Data extract:

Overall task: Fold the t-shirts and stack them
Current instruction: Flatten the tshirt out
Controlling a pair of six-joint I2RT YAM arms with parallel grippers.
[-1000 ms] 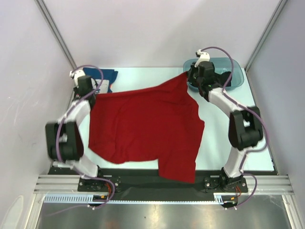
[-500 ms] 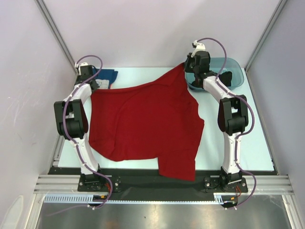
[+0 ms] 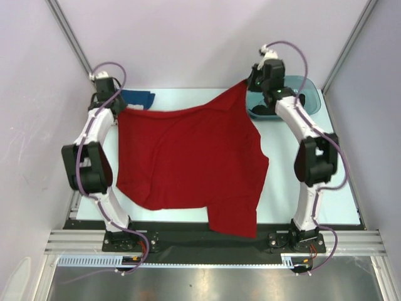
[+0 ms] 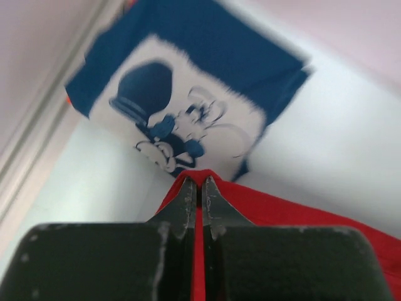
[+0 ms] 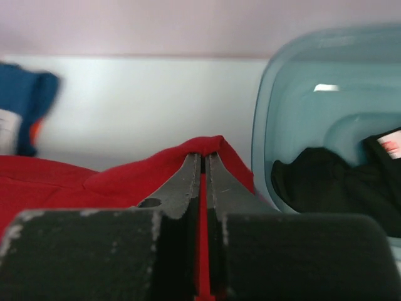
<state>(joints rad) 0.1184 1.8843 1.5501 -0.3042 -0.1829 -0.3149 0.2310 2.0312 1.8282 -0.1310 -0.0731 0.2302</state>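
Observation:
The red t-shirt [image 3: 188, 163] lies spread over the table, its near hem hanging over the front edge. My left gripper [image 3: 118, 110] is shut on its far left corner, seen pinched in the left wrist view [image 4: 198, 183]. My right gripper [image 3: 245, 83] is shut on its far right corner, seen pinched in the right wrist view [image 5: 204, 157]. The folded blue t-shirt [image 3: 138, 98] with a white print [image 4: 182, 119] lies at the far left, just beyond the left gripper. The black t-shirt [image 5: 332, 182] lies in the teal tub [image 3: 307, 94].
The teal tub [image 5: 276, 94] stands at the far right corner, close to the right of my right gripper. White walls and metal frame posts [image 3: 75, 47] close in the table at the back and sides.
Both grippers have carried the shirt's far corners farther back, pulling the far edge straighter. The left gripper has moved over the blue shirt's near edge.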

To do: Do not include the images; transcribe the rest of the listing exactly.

Answer:
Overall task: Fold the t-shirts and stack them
Current instruction: Flatten the tshirt out
Controlling a pair of six-joint I2RT YAM arms with parallel grippers.
[-1000 ms] 
[-500 ms] 
[+0 ms] 
[+0 ms] 
[+0 ms] 
<state>(joints rad) 0.1184 1.8843 1.5501 -0.3042 -0.1829 -0.3149 0.2310 2.0312 1.8282 -0.1310 -0.0731 0.2302</state>
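Observation:
The red t-shirt [image 3: 188, 163] lies spread over the table, its near hem hanging over the front edge. My left gripper [image 3: 118, 110] is shut on its far left corner, seen pinched in the left wrist view [image 4: 198, 183]. My right gripper [image 3: 245, 83] is shut on its far right corner, seen pinched in the right wrist view [image 5: 204, 157]. The folded blue t-shirt [image 3: 138, 98] with a white print [image 4: 182, 119] lies at the far left, just beyond the left gripper. The black t-shirt [image 5: 332, 182] lies in the teal tub [image 3: 307, 94].
The teal tub [image 5: 276, 94] stands at the far right corner, close to the right of my right gripper. White walls and metal frame posts [image 3: 75, 47] close in the table at the back and sides.
Both grippers have carried the shirt's far corners farther back, pulling the far edge straighter. The left gripper has moved over the blue shirt's near edge.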

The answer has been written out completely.